WORK ITEM: The entries that follow must be given again exactly, with the pictures excluded.

[Source records]
————

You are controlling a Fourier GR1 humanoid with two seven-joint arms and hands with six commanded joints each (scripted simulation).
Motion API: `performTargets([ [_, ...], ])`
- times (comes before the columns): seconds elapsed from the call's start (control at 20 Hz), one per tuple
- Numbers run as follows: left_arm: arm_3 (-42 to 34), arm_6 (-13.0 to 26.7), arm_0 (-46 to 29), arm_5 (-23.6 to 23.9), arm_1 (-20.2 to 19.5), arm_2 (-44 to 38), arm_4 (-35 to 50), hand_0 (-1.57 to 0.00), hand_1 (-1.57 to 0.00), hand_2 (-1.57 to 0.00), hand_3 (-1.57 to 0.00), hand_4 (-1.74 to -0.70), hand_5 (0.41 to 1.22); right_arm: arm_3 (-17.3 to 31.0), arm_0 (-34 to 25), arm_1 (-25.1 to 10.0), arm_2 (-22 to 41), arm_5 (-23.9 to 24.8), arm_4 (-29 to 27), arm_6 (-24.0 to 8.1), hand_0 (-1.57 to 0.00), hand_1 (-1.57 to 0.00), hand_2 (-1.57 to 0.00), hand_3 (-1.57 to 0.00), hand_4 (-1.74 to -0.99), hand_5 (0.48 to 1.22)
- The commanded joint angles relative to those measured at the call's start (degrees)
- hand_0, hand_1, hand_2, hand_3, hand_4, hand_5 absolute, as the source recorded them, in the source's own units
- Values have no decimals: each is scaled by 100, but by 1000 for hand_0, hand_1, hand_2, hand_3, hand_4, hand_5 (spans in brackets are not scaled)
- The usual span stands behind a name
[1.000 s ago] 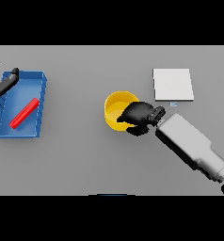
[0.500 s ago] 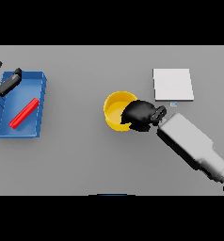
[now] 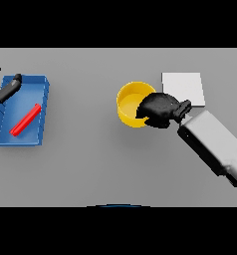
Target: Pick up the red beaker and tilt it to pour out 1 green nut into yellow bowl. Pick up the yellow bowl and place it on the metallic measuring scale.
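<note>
The yellow bowl (image 3: 129, 103) sits near the table's middle, and I see no nut inside it. My right hand (image 3: 159, 110) is curled over the bowl's right rim, gripping it. Just right of the bowl lies the pale square measuring scale (image 3: 185, 87), its near-left corner hidden by the hand. The red beaker (image 3: 25, 119) lies on its side in the blue tray (image 3: 42, 104) at the far left. My left hand (image 3: 5, 90) hovers over the tray's far-left corner with its fingers spread.
The right forearm (image 3: 214, 147) slants from the lower right across the table up to the bowl. The blue tray's walls stand around the beaker at the table's left edge.
The right hand and the yellow bowl have shifted together to the right and farther away, closer to the scale. The left hand has barely moved.
</note>
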State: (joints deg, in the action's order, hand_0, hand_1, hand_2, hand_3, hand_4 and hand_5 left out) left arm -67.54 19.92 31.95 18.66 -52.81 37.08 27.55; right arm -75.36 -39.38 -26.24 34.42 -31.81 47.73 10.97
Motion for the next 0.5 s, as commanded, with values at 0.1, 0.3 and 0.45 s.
performTargets([
  [0.1, -41, 26, 51, -29, -15, 2, -1, 1, 1, 1, 1, -714, 686, -215, 70, -155, -196, 88, 16, -261, -1567, -1567, -1478, -1170, -1740, 1220],
  [0.3, -158, 141, 81, 15, -81, -20, 28, 1, 1, 1, 1, -721, 694, -400, 58, -247, -370, 10, 0, -445, -1563, -1569, -1526, -1157, -1740, 1220],
  [0.45, -192, 170, 36, 32, -117, -31, 44, 1, 1, 1, 1, -727, 710, -276, 66, -466, -512, 232, 53, -349, -1567, -1570, -1527, -1151, -1741, 1221],
])
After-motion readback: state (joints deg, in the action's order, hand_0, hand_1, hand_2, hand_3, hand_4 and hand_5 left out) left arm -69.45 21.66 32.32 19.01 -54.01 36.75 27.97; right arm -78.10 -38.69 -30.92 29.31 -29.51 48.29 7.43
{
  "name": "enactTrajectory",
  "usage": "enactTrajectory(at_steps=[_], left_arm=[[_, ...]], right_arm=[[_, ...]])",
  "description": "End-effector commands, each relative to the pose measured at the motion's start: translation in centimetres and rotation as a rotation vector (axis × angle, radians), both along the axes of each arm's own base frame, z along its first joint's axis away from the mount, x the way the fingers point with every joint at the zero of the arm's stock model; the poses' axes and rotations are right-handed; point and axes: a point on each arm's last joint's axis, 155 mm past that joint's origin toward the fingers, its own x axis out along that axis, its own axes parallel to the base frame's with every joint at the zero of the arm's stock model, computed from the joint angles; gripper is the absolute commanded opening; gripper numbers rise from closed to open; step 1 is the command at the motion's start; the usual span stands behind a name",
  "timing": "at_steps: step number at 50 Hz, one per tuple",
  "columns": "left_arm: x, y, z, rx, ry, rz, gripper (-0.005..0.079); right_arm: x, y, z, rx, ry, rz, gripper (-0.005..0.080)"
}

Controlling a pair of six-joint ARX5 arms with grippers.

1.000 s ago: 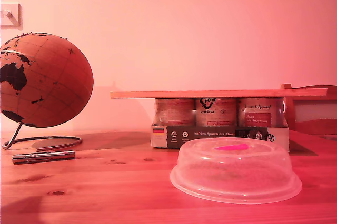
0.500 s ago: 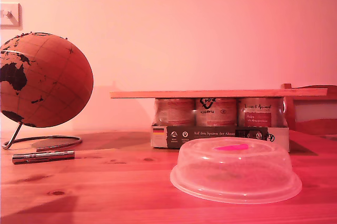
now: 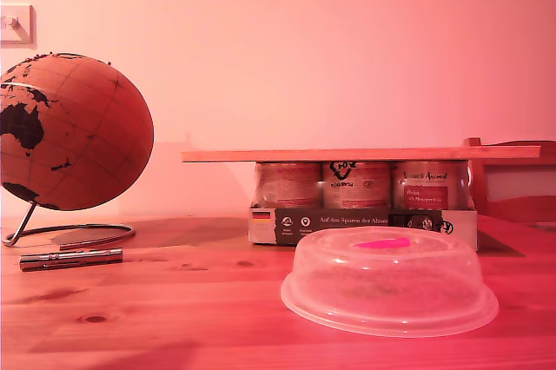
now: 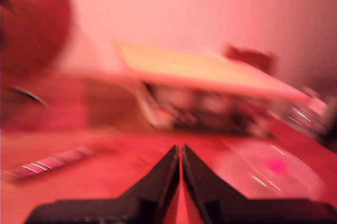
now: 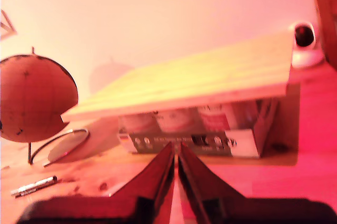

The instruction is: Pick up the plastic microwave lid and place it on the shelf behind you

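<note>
Counts first: one plastic microwave lid (image 3: 389, 281), one shelf (image 3: 360, 154), three jars (image 3: 356, 184) in a row in one printed carton (image 3: 362, 226), one globe (image 3: 71, 131) on a wire stand, one slim metal pen-like object (image 3: 71, 258), all on one wooden worktop (image 3: 174, 318). A dark wooden frame (image 3: 512, 181) shows at the exterior view's right edge.

The lid sits rim-down on the worktop in front of the carton, its pink tab on top. The shelf lies flat across the jar tops and overhangs the row at both ends.

My first tool (image 4: 180, 153) is closed, its two dark fingers meeting with nothing between them. Its view is blurred; the lid lies ahead of the tips and off to one side, clear of the fingers, with the shelf and carton farther ahead.

My second tool (image 5: 176, 149) is also closed on nothing. It points level at the carton, with the shelf ahead and above its tips. A small white camera (image 5: 305, 42) stands beyond the shelf's far end.

Neither arm appears in the exterior view.
</note>
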Motion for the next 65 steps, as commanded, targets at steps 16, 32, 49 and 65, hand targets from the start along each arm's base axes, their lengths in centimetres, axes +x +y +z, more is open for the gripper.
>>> enactTrajectory(at_steps=[16, 32, 49, 65], left_arm=[[-4.4, -6.6, -1.5, 0.017, 0.103, -0.330, -0.0023], [-4.6, -8.9, -2.8, 0.131, 0.189, -0.377, -0.0022], [-2.3, -12.1, -2.0, 0.265, 0.051, -0.414, -0.0022], [-0.6, -14.2, -2.1, 0.339, -0.064, -0.443, -0.0022]], right_arm=[[-0.9, 1.7, 1.3, 0.008, -0.020, 0.091, -0.0013], [-2.0, 3.4, -1.3, 0.113, 0.187, 0.165, -0.0013], [-3.4, 5.2, -2.4, 0.143, 0.385, 0.234, -0.0013], [-3.7, 6.2, -2.1, 0.103, 0.691, 0.254, -0.0004]])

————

RESPONSE FOR THIS EXERCISE:
You are controlling a Fourier GR1 humanoid with two seven-joint arms and hands with six commanded joints each (scripted simulation).
Motion API: `performTargets([ [_, ...], ])`
- times (comes before the columns): seconds elapsed from the call's start (control at 20 Hz), one per tuple
- Numbers run as follows: left_arm: arm_3 (-42 to 34), arm_6 (-13.0 to 26.7), arm_0 (-46 to 29), arm_5 (-23.6 to 23.9), arm_1 (-20.2 to 19.5), arm_2 (-44 to 38), arm_4 (-35 to 50), hand_0 (-1.57 to 0.00), hand_1 (-1.57 to 0.00), hand_2 (-1.57 to 0.00), hand_3 (-1.57 to 0.00), hand_4 (-1.74 to -0.70), hand_5 (0.41 to 1.22); right_arm: arm_3 (-17.3 to 31.0), arm_0 (-34 to 25), arm_1 (-25.1 to 10.0), arm_2 (-22 to 41), arm_5 (-23.9 to 24.8), arm_4 (-29 to 27), arm_6 (-24.0 to 8.1), hand_0 (-1.57 to 0.00), hand_1 (-1.57 to 0.00), hand_2 (-1.57 to 0.00), hand_3 (-1.57 to 0.00), hand_4 (-1.74 to -0.99), hand_5 (0.48 to 1.22)
- The commanded joint angles relative to those measured at the call's start (degrees)
- hand_0, hand_1, hand_2, hand_3, hand_4, hand_5 absolute, as the source recorded them, in the source's own units
- Values have no decimals: each is scaled by 100, but by 1000 for hand_0, hand_1, hand_2, hand_3, hand_4, hand_5 (spans in brackets are not scaled)
- The usual span stands behind a name
[1.000 s ago] 
[0.500 s ago] 
[now] 
Target: Pick up the red beaker and tilt it to pour out 1 green nut into yellow bowl. Pick up the yellow bowl and place it on the metallic measuring scale.
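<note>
The yellow bowl (image 3: 129, 103) sits near the table's middle, and I see no nut inside it. My right hand (image 3: 159, 110) is curled over the bowl's right rim, gripping it. Just right of the bowl lies the pale square measuring scale (image 3: 185, 87), its near-left corner hidden by the hand. The red beaker (image 3: 25, 119) lies on its side in the blue tray (image 3: 42, 104) at the far left. My left hand (image 3: 5, 90) hovers over the tray's far-left corner with its fingers spread.
The right forearm (image 3: 214, 147) slants from the lower right across the table up to the bowl. The blue tray's walls stand around the beaker at the table's left edge.
The right hand and the yellow bowl have shifted together to the right and farther away, closer to the scale. The left hand has barely moved.
</note>
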State: (joints deg, in the action's order, hand_0, hand_1, hand_2, hand_3, hand_4 and hand_5 left out) left arm -67.54 19.92 31.95 18.66 -52.81 37.08 27.55; right arm -75.36 -39.38 -26.24 34.42 -31.81 47.73 10.97
Motion for the next 0.5 s, as commanded, with values at 0.1, 0.3 and 0.45 s.
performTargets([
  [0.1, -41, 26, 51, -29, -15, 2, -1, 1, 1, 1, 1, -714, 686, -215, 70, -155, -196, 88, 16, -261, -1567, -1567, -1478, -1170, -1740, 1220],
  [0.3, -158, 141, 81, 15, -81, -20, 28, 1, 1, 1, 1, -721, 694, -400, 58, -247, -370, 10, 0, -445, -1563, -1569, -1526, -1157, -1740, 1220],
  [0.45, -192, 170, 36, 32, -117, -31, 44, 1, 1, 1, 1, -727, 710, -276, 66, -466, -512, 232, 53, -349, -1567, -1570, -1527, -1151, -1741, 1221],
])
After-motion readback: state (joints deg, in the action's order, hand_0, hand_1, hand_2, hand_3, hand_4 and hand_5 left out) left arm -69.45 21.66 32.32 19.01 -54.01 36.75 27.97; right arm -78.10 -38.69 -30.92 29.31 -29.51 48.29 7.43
{
  "name": "enactTrajectory",
  "usage": "enactTrajectory(at_steps=[_], left_arm=[[_, ...]], right_arm=[[_, ...]])",
  "description": "End-effector commands, each relative to the pose measured at the motion's start: translation in centimetres and rotation as a rotation vector (axis × angle, radians), both along the axes of each arm's own base frame, z along its first joint's axis away from the mount, x the way the fingers point with every joint at the zero of the arm's stock model; the poses' axes and rotations are right-handed; point and axes: a point on each arm's last joint's axis, 155 mm past that joint's origin toward the fingers, its own x axis out along that axis, its own axes parallel to the base frame's with every joint at the zero of the arm's stock model, computed from the joint angles; gripper is the absolute commanded opening; gripper numbers rise from closed to open; step 1 is the command at the motion's start; the usual span stands behind a name",
  "timing": "at_steps: step number at 50 Hz, one per tuple",
  "columns": "left_arm: x, y, z, rx, ry, rz, gripper (-0.005..0.079); right_arm: x, y, z, rx, ry, rz, gripper (-0.005..0.080)"
}

Controlling a pair of six-joint ARX5 arms with grippers.

1.000 s ago: 
0.500 s ago: 
now: 
now: 
now: 

The instruction is: Pick up the plastic microwave lid and place it on the shelf behind you

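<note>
Counts first: one plastic microwave lid (image 3: 389, 281), one shelf (image 3: 360, 154), three jars (image 3: 356, 184) in a row in one printed carton (image 3: 362, 226), one globe (image 3: 71, 131) on a wire stand, one slim metal pen-like object (image 3: 71, 258), all on one wooden worktop (image 3: 174, 318). A dark wooden frame (image 3: 512, 181) shows at the exterior view's right edge.

The lid sits rim-down on the worktop in front of the carton, its pink tab on top. The shelf lies flat across the jar tops and overhangs the row at both ends.

My first tool (image 4: 180, 153) is closed, its two dark fingers meeting with nothing between them. Its view is blurred; the lid lies ahead of the tips and off to one side, clear of the fingers, with the shelf and carton farther ahead.

My second tool (image 5: 176, 149) is also closed on nothing. It points level at the carton, with the shelf ahead and above its tips. A small white camera (image 5: 305, 42) stands beyond the shelf's far end.

Neither arm appears in the exterior view.
</note>
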Motion for the next 65 steps, as commanded, targets at steps 16, 32, 49 and 65, hand targets from the start along each arm's base axes, their lengths in centimetres, axes +x +y +z, more is open for the gripper.
>>> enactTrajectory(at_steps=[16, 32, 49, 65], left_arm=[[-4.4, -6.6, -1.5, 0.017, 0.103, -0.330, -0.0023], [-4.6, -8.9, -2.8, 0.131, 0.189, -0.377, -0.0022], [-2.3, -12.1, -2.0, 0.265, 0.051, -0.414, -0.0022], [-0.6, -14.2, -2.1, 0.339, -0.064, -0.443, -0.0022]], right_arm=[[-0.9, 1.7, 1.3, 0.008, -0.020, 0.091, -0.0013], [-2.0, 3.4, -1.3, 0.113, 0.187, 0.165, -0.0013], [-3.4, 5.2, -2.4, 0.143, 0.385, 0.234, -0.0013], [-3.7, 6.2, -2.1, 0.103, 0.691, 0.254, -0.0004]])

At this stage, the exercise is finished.